YOUR GOAL: Retype the entries below word for word, leaving none out.

----- SUPPLIED DATA -----

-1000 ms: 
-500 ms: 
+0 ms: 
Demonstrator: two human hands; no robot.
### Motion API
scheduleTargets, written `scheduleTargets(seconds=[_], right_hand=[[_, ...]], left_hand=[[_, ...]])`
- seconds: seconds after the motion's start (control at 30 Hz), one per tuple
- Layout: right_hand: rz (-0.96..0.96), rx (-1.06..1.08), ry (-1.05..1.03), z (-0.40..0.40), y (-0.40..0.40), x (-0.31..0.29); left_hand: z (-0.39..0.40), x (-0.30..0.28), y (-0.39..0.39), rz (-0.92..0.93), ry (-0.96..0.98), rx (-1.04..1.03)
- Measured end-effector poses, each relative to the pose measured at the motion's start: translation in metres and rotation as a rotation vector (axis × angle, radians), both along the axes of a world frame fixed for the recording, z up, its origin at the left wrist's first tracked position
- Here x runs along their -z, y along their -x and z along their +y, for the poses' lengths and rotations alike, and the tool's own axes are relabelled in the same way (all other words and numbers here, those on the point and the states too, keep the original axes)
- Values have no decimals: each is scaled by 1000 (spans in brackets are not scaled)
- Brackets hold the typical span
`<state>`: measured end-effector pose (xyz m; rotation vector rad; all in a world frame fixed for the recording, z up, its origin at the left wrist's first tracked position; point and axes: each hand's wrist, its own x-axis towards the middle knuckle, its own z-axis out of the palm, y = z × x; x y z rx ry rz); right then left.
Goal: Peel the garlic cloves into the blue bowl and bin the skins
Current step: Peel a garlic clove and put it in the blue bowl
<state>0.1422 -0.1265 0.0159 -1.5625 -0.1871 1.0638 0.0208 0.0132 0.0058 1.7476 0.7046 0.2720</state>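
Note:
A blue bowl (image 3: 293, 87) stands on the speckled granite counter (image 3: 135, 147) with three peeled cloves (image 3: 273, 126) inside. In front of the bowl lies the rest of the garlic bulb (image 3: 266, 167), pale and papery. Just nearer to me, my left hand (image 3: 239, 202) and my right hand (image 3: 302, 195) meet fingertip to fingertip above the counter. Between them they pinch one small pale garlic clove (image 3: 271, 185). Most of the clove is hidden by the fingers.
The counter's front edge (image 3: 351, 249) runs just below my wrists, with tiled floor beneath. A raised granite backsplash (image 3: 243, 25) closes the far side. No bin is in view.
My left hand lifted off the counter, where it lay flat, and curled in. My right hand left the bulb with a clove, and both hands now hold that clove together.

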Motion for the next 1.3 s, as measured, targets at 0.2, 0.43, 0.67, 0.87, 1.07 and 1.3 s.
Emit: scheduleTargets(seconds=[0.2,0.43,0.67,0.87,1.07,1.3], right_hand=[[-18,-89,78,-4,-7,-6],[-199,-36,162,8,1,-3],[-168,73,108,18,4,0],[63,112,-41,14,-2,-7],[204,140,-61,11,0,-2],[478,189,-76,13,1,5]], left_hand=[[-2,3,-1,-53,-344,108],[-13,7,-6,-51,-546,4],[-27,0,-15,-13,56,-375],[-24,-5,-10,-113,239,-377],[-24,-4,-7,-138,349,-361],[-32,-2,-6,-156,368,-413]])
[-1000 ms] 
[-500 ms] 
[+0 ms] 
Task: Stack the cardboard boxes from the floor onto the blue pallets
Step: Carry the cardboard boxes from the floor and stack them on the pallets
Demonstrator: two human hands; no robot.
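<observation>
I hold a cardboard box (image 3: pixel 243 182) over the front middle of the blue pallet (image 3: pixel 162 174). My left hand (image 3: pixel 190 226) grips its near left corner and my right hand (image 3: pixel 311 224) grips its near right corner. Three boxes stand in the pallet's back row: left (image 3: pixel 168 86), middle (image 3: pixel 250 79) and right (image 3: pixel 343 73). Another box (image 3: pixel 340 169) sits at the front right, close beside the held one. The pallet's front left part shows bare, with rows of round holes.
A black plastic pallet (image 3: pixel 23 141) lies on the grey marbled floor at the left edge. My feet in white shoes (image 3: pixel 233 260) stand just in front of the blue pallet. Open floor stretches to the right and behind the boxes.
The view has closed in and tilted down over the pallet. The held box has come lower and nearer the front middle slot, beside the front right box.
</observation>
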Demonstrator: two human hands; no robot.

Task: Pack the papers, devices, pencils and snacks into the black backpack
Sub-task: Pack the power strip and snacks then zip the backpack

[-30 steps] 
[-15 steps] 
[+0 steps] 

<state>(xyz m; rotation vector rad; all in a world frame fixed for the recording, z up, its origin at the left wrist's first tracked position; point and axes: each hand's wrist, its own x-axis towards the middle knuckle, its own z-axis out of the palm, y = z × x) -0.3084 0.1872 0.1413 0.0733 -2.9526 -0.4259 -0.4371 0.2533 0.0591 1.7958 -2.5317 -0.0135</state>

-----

EXERCISE OUTPUT:
-1000 ms: 
-500 ms: 
+0 ms: 
Demonstrator: two human hands; no robot.
### Motion API
scheduleTargets, written `scheduleTargets(seconds=[_], right_hand=[[_, ...]], left_hand=[[_, ...]])`
- seconds: seconds after the motion's start (control at 30 Hz), one per tuple
- Layout: right_hand: rz (-0.96..0.96), rx (-1.06..1.08), ry (-1.05..1.03), z (-0.40..0.40), y (-0.40..0.40), x (-0.31..0.29); left_hand: z (-0.39..0.40), x (-0.30..0.28), y (-0.39..0.39), rz (-0.92..0.93), ry (-0.96..0.98), rx (-1.04..1.03)
- Measured end-effector poses, each relative to the pose measured at the motion's start: translation in metres and rotation as a rotation vector (axis × angle, radians), both along the axes of a world frame fixed for the recording, z up, its origin at the left wrist's first tracked position
- Here x runs along their -z, y along their -x and z along their +y, for the poses' lengths and rotations alike, and the tool's own axes are relabelled in the same way (all other words and numbers here, those on the point and the states too, keep the original axes)
- Values have no decimals: each is scaled by 1000 (spans in brackets are not scaled)
- Brackets hold the typical span
`<state>`: measured end-effector pose (xyz m; rotation vector rad; all in a world frame fixed for the recording, z up, its origin at the left wrist's first tracked position; point and axes: each hand's wrist, its own x-axis towards the middle knuckle, its own z-axis out of the palm, y = z × x; x y z rx ry rz); right then left.
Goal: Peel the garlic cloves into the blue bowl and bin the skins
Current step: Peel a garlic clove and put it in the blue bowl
<state>0.1422 -0.1265 0.0159 -1.5625 -0.1871 1.0638 0.0208 0.0132 0.0058 1.7476 0.7046 0.2720</state>
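Note:
A blue bowl (image 3: 293, 87) stands on the speckled granite counter (image 3: 135, 147) with three peeled cloves (image 3: 273, 126) inside. In front of the bowl lies the rest of the garlic bulb (image 3: 266, 167), pale and papery. Just nearer to me, my left hand (image 3: 239, 202) and my right hand (image 3: 302, 195) meet fingertip to fingertip above the counter. Between them they pinch one small pale garlic clove (image 3: 271, 185). Most of the clove is hidden by the fingers.
The counter's front edge (image 3: 351, 249) runs just below my wrists, with tiled floor beneath. A raised granite backsplash (image 3: 243, 25) closes the far side. No bin is in view.
My left hand lifted off the counter, where it lay flat, and curled in. My right hand left the bulb with a clove, and both hands now hold that clove together.
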
Motion for the next 1.3 s, as measured, targets at 0.2, 0.43, 0.67, 0.87, 1.07 and 1.3 s.
Emit: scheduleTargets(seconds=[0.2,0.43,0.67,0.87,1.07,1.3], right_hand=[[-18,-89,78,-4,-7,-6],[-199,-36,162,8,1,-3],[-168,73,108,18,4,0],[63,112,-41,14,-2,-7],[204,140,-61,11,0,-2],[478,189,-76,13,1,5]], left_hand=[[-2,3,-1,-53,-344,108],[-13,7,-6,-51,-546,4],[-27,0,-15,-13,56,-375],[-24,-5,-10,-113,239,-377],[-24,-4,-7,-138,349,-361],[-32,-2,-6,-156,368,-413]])
[-1000 ms] 
[-500 ms] 
[+0 ms] 
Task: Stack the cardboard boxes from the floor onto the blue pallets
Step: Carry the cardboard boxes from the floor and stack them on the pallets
Demonstrator: two human hands; no robot.
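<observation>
I hold a cardboard box (image 3: pixel 243 182) over the front middle of the blue pallet (image 3: pixel 162 174). My left hand (image 3: pixel 190 226) grips its near left corner and my right hand (image 3: pixel 311 224) grips its near right corner. Three boxes stand in the pallet's back row: left (image 3: pixel 168 86), middle (image 3: pixel 250 79) and right (image 3: pixel 343 73). Another box (image 3: pixel 340 169) sits at the front right, close beside the held one. The pallet's front left part shows bare, with rows of round holes.
A black plastic pallet (image 3: pixel 23 141) lies on the grey marbled floor at the left edge. My feet in white shoes (image 3: pixel 233 260) stand just in front of the blue pallet. Open floor stretches to the right and behind the boxes.
The view has closed in and tilted down over the pallet. The held box has come lower and nearer the front middle slot, beside the front right box.
</observation>
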Demonstrator: two human hands; no robot.

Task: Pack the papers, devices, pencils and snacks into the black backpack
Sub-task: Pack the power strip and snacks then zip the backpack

[-30 steps] 
[-15 steps] 
[+0 steps] 

<state>(xyz m; rotation vector rad; all in a world frame fixed for the recording, z up, its origin at the left wrist's first tracked position; point and axes: each hand's wrist, its own x-axis towards the middle knuckle, its own z-axis out of the palm, y = z × x) -0.3084 0.1872 0.1413 0.0733 -2.9526 -0.4259 -0.4371 0.2533 0.0591 1.7958 -2.5317 -0.0135</state>

No more work is needed on this answer.